PROBLEM DESCRIPTION:
Your copy of the listing must be exact and must hold no images.

RAW DATA:
┄┄┄┄┄┄┄┄┄┄

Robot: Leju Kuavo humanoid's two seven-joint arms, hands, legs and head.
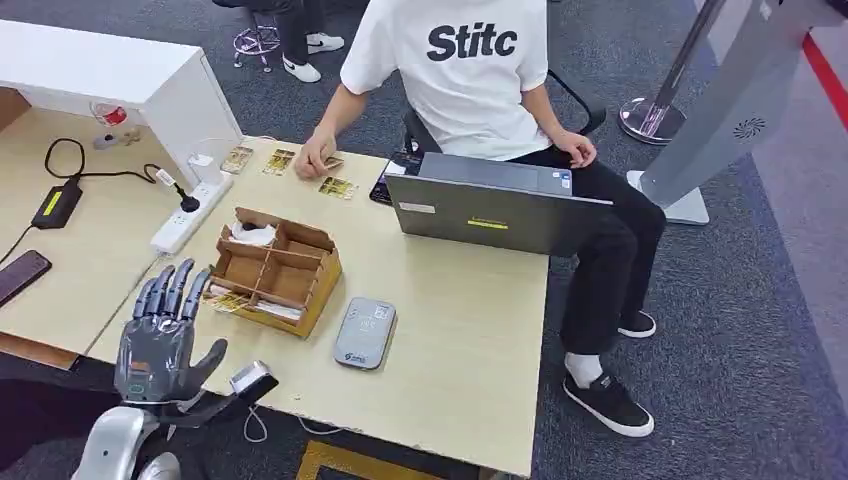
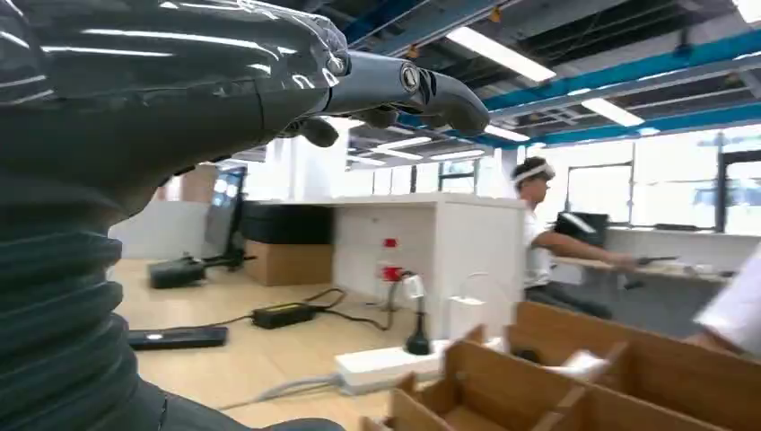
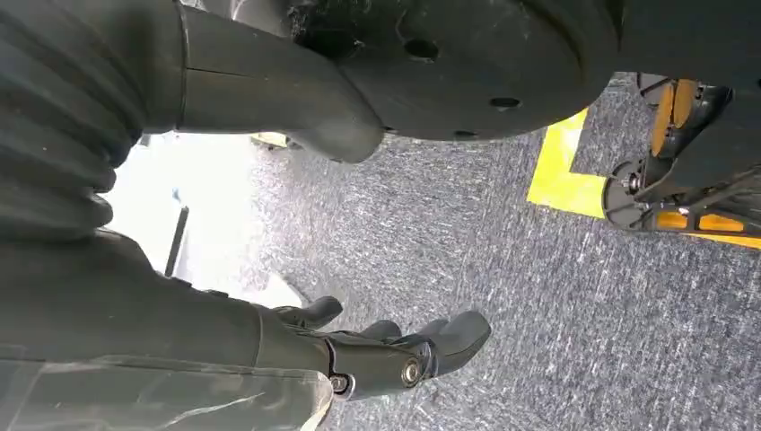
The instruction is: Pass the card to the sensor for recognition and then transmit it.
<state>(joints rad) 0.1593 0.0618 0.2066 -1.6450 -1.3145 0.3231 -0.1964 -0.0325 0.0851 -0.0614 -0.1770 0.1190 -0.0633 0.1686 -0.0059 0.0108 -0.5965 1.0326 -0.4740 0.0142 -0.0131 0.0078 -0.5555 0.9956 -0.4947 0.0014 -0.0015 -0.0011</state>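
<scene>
While the surface carries every item, a person in a white shirt sits at its 12 o'clock edge behind a grey laptop. The cardboard organizer stands at center, with the grey sensor just beside it at 4 o'clock. The left hand hovers at 8 o'clock of the organizer, fingers spread, holding nothing. The right hand hangs over carpet, fingers loosely curled, empty. Cards lie in the organizer's near compartment.

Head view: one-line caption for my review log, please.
Left robot hand raised open beside the cardboard card box; grey card sensor lies on the table, seated person opposite.
</scene>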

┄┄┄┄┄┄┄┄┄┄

ANSWER BOX:
Robot: Leju Kuavo humanoid's two seven-joint arms, hands, legs and head.
The instruction is: Pass the card to the sensor for recognition and then transmit it.
<state>(joints rad) 0.1593 0.0618 0.2066 -1.6450 -1.3145 0.3231 -0.1964 -0.0325 0.0851 -0.0614 -0.1770 0.1190 -0.0633 0.1686 -0.0059 0.0108 -0.5965 1.0326 -0.4740 0.0142 -0.0131 0.0078 -0.5555 0.9956 -0.4947 0.0014 -0.0015 -0.0011</state>
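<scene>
While the surface carries every item, a person in a white shirt sits at its 12 o'clock edge behind a grey laptop. The cardboard organizer stands at center, with the grey sensor just beside it at 4 o'clock. The left hand hovers at 8 o'clock of the organizer, fingers spread, holding nothing. The right hand hangs over carpet, fingers loosely curled, empty. Cards lie in the organizer's near compartment.

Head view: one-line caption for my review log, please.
Left robot hand raised open beside the cardboard card box; grey card sensor lies on the table, seated person opposite.
</scene>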

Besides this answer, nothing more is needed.